Exercise
Would you work out how many lines below include the word "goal"? Only that number is wanted.
[Material provided]
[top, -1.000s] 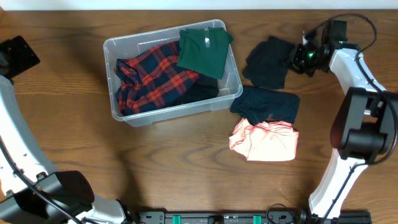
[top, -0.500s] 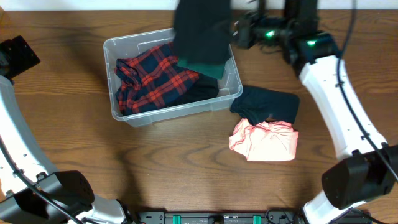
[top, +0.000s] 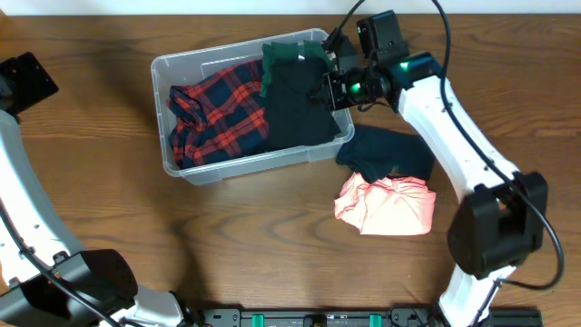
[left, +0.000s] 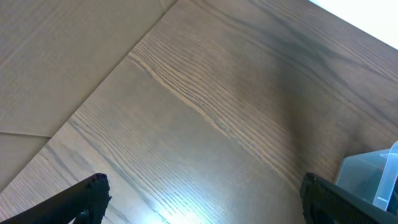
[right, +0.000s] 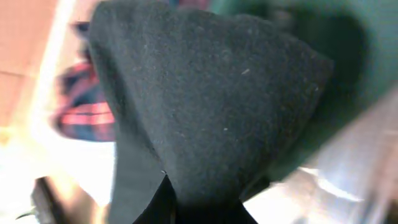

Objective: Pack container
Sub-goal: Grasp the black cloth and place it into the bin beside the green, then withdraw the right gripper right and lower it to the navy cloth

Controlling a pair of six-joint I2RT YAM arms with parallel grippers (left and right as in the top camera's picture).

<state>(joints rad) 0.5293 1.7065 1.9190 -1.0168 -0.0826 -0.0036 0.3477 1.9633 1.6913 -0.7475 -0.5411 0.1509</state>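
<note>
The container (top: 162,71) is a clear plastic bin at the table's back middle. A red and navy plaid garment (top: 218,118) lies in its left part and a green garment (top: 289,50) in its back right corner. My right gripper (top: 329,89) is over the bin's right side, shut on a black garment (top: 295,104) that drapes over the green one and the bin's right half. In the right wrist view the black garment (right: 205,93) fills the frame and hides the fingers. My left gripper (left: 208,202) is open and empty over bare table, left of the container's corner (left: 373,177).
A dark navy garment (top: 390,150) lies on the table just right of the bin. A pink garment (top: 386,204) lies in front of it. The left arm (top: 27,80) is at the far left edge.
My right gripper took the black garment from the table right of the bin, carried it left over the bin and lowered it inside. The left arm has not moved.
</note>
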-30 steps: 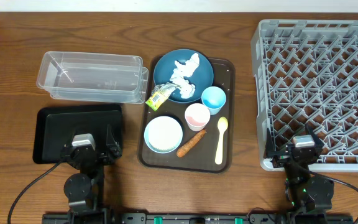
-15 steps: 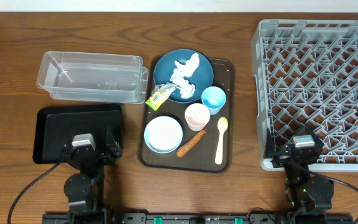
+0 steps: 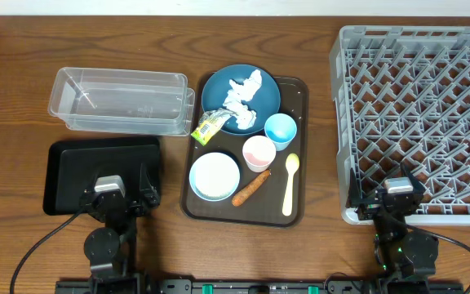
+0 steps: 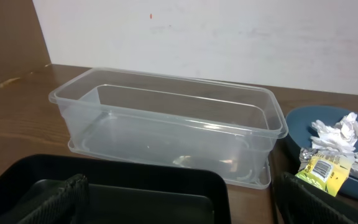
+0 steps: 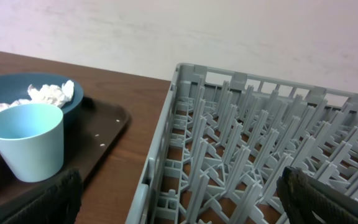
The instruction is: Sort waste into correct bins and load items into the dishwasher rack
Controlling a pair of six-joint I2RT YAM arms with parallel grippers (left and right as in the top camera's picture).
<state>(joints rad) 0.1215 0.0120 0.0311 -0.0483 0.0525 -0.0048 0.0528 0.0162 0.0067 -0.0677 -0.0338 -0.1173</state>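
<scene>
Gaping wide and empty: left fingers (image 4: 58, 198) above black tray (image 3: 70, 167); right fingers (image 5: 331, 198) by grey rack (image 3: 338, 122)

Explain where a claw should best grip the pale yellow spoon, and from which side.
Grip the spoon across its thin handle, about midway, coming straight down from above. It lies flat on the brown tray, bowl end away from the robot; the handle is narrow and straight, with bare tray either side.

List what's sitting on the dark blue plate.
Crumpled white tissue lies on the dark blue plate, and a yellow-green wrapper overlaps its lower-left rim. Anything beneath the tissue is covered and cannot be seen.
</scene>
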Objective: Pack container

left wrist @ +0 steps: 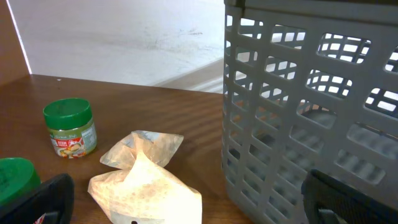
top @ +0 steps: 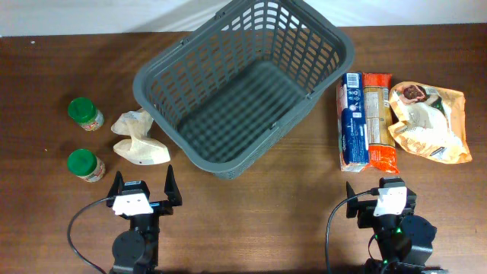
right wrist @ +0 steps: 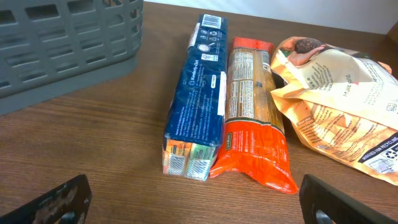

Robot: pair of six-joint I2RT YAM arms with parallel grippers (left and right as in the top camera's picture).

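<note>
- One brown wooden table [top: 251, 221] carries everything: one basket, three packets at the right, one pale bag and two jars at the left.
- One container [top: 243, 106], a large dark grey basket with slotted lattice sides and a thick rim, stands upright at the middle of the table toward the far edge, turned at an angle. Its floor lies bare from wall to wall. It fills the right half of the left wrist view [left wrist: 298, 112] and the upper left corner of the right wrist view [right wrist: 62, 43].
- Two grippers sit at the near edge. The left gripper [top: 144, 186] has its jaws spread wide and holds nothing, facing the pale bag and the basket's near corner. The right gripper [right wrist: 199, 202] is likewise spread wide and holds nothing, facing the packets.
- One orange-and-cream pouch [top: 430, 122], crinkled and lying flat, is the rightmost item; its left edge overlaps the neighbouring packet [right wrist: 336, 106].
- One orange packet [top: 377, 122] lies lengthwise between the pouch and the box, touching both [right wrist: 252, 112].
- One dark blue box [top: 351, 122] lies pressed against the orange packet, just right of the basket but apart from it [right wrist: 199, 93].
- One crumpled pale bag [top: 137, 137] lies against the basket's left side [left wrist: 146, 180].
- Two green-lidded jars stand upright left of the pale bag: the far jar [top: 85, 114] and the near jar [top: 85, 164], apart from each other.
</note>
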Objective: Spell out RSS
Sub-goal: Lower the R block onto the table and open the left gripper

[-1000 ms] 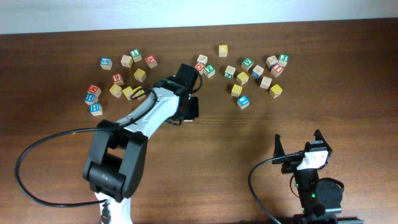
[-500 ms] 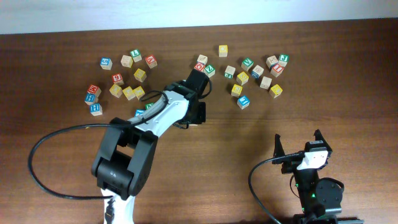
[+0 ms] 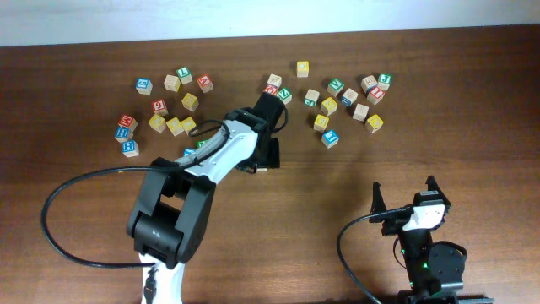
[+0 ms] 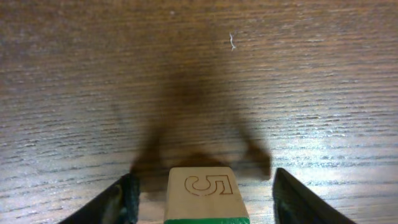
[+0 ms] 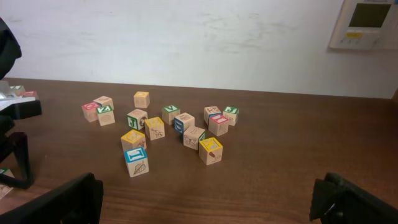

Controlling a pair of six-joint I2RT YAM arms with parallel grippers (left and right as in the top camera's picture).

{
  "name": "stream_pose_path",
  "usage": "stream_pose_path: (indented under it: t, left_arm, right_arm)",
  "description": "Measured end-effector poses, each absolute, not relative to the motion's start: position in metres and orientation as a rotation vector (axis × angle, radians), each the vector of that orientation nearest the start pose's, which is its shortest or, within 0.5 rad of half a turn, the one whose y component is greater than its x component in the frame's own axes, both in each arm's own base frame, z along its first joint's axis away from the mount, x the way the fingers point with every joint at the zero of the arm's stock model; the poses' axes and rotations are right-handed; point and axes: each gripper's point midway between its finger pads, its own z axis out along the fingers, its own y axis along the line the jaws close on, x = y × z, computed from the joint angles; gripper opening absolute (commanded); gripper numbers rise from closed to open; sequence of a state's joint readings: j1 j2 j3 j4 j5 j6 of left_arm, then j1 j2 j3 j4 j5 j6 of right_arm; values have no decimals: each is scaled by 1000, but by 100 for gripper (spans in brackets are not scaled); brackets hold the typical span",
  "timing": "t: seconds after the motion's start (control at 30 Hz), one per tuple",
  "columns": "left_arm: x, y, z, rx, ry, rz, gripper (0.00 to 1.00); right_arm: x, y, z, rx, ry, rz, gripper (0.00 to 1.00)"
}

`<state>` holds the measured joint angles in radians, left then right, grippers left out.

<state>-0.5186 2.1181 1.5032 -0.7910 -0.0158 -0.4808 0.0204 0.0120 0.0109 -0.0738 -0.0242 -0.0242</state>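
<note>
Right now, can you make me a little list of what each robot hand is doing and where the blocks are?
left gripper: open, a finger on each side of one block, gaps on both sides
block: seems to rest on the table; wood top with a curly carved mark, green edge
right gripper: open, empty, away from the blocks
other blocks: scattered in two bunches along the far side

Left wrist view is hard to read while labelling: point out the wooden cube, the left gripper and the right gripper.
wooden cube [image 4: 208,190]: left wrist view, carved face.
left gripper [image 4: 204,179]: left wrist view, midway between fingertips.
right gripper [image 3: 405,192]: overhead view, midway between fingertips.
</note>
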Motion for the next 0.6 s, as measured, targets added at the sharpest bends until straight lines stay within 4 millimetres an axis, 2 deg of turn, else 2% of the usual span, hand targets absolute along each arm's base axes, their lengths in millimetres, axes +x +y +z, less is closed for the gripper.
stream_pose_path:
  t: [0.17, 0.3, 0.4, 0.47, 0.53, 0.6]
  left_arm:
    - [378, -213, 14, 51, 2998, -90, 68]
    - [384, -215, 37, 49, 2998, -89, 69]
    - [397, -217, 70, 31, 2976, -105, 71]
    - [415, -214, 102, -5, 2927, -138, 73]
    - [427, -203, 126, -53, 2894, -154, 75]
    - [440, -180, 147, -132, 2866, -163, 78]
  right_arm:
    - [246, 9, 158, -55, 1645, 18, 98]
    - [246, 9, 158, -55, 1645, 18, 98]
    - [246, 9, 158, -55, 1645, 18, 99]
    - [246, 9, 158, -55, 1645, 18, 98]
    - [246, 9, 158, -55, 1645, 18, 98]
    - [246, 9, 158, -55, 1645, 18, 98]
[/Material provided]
Response
2